**Task goal**.
The expected answer is a copy of every line in the listing that has the word "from".

==== Data section ====

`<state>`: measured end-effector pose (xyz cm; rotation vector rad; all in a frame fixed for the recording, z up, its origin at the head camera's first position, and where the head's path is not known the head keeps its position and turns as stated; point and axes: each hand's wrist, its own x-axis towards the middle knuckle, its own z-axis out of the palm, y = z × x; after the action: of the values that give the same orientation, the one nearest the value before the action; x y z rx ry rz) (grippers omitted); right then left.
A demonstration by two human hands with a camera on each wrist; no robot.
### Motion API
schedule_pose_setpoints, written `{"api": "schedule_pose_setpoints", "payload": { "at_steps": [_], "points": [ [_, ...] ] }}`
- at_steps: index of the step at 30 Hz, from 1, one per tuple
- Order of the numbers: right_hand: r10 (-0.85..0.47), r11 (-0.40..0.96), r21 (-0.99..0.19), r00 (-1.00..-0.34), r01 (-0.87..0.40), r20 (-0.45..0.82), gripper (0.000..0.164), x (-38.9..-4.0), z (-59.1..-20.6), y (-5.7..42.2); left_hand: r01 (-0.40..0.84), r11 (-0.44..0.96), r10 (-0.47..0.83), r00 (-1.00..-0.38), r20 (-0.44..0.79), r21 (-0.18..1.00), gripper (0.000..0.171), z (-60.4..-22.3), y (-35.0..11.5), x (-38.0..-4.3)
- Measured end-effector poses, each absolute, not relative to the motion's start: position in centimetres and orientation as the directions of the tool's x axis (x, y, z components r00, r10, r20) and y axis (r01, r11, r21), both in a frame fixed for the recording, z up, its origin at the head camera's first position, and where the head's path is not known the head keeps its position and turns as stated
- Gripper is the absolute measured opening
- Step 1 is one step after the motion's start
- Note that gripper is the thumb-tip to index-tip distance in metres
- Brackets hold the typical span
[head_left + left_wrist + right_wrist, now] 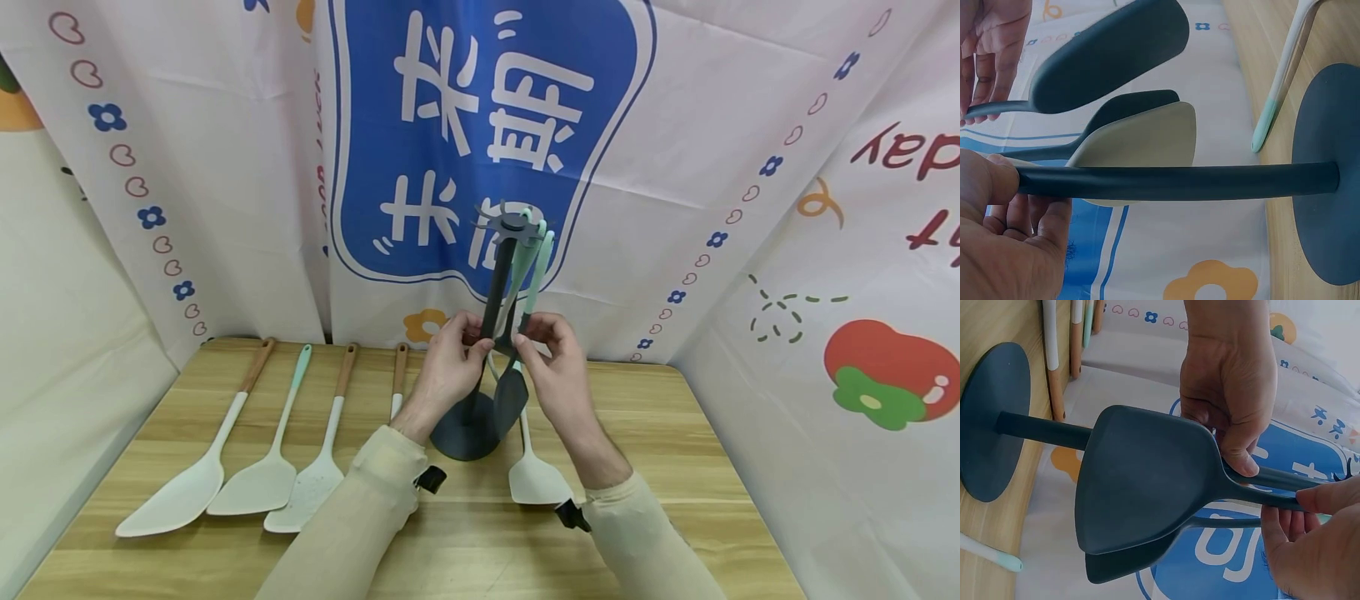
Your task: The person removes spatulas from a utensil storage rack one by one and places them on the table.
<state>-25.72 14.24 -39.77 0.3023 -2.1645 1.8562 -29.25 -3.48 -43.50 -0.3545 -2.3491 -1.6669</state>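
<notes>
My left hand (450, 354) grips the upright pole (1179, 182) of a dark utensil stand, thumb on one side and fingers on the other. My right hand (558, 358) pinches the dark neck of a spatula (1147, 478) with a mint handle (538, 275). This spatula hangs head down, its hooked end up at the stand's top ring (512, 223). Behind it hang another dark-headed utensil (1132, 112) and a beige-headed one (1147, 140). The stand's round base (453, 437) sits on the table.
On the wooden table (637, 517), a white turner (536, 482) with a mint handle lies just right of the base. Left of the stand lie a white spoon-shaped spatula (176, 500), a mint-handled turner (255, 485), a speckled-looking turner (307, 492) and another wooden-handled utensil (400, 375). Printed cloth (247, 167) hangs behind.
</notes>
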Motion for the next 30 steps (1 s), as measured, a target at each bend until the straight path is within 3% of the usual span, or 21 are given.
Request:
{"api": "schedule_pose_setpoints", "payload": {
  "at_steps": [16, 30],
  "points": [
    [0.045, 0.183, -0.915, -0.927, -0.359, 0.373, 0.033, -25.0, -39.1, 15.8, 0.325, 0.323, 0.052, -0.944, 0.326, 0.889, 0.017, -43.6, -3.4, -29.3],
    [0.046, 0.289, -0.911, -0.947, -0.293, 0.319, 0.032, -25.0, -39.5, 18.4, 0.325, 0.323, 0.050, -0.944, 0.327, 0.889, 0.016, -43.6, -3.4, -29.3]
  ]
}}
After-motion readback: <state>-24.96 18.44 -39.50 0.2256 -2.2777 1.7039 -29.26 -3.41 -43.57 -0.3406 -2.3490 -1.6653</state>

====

**Final answer**.
- at_steps: index of the step at 30 Hz, from 1, one per tuple
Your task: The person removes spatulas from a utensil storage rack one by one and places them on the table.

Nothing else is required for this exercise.